*** Dataset extract ***

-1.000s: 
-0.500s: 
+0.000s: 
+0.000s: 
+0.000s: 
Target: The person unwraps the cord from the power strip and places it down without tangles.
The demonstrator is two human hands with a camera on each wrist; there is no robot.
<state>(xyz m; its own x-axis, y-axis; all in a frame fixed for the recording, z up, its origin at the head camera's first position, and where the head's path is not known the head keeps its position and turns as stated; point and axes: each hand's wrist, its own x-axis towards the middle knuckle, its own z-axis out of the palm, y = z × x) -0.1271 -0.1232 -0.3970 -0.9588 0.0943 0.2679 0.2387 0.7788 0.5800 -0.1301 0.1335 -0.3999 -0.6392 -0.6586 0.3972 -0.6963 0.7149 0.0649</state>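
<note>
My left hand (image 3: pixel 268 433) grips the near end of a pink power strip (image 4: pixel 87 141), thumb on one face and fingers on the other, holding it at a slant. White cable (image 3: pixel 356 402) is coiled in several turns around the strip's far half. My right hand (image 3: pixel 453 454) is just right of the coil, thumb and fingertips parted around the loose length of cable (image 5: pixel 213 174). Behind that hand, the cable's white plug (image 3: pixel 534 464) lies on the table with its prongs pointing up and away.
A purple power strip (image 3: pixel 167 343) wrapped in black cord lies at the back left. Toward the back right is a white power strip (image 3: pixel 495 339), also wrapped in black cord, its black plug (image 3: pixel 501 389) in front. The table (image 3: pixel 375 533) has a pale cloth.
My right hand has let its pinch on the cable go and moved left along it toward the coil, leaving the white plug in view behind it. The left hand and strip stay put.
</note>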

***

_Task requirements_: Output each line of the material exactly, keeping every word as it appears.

_Answer box_:
-1.000s: 
-0.500s: 
+0.000s: 
+0.000s: 
+0.000s: 
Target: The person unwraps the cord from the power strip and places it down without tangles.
The demonstrator is two human hands with a camera on each wrist; there is no robot.
<state>(xyz m; its own x-axis, y-axis; all in a frame fixed for the recording, z up, its origin at the head camera's first position, and where the head's path is not known the head keeps its position and turns as stated; point and axes: each hand's wrist, its own x-axis towards the middle knuckle, its own z-axis out of the palm, y = z × x) -0.1271 -0.1232 -0.3970 -0.9588 0.0943 0.2679 0.2387 0.7788 0.5800 -0.1301 0.1335 -0.3999 -0.6392 -0.6586 0.3972 -0.6963 0.7149 0.0649</state>
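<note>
My left hand (image 3: pixel 268 433) grips the near end of a pink power strip (image 4: pixel 87 141), thumb on one face and fingers on the other, holding it at a slant. White cable (image 3: pixel 356 402) is coiled in several turns around the strip's far half. My right hand (image 3: pixel 453 454) is just right of the coil, thumb and fingertips parted around the loose length of cable (image 5: pixel 213 174). Behind that hand, the cable's white plug (image 3: pixel 534 464) lies on the table with its prongs pointing up and away.
A purple power strip (image 3: pixel 167 343) wrapped in black cord lies at the back left. Toward the back right is a white power strip (image 3: pixel 495 339), also wrapped in black cord, its black plug (image 3: pixel 501 389) in front. The table (image 3: pixel 375 533) has a pale cloth.
My right hand has let its pinch on the cable go and moved left along it toward the coil, leaving the white plug in view behind it. The left hand and strip stay put.
</note>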

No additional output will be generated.